G. Flaubert, lettre à Louise Colet, 24 avril 1852.
On imagine avec une certaine jubilation le rictus du pénible bas-bleu recevant ce bouquet d'orties, elle qui, quelques jours avant, demandait à son amant rouennais de “lui dire des tendresses” ! Dire des tendresses… Quelle débandaison brutale, pour ce malheureux Gustave, recevant une aussi pitoyable sommation ! Le plus comique, pour son lecteur d'aujourd'hui, est que, plein de bonne volonté, dans la même lettre dont j'ai cité deux paragraphes plus haut, il s'y essaie en effet. Comme il y est malhabile ! Comme il s'y montre emprunté ! Quel mal il semble avoir à se branler le cœur ! Si l'on n'était pas séparé de Croisset par une grosse cinquantaine de kilomètres, on entendrait d'ici ses ahanements de bon bœuf attelé à une charrue trop lourde.

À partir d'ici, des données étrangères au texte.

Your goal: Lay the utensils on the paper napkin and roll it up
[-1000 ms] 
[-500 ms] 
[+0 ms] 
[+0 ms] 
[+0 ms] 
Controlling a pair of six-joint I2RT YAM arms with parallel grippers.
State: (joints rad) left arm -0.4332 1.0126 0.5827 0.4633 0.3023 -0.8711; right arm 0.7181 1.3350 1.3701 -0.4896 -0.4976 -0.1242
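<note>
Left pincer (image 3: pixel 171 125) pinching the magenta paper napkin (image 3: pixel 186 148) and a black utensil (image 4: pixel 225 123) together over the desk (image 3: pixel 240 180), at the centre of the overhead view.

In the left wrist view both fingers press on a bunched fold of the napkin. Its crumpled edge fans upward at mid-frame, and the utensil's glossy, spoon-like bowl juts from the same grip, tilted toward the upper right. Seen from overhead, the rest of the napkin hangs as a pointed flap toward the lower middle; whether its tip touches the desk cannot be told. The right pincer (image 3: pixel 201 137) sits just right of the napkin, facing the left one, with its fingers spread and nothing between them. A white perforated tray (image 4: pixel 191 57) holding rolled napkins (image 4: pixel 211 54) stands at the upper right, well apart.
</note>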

Et ce n'est pas là tout son calvaire. Car s'entendre dire des tendresses n'est pas la seule exigence de la poétaillonne parisienne : elle veut aussi qu'on lui en fasse ; ce qui implique rencontre, journées et nuits communes, toute la lyre. Pour parer à ce demi-cauchemar, Gustave a son excuse toute prête ; toujours la même, burlesque à force d'être constamment resservie, mais efficace. On peut la résumer ainsi : « Il me reste à écrire cinq pages pour finir ma première partie ; donc, je ne pourrai pas bouger d'ici avant sept à huit semaines. Mais alors, quel délice de te revoir, etc. »
En somme, ce grand lâche – mais ne le sommes-nous pas tous, un peu ? – se cache derrière les jupes d'Emma Bovary pour tenter d'échapper à la griffe de Louise Colet. Pour achever d'horripiler la femme de chair qu'il vient de repousser aux calendes, il ne cesse de lui parler en long et large de celle de papier.
Et c'est précisément ce qui nous rend ces lettres à Louise Colet si précieuses.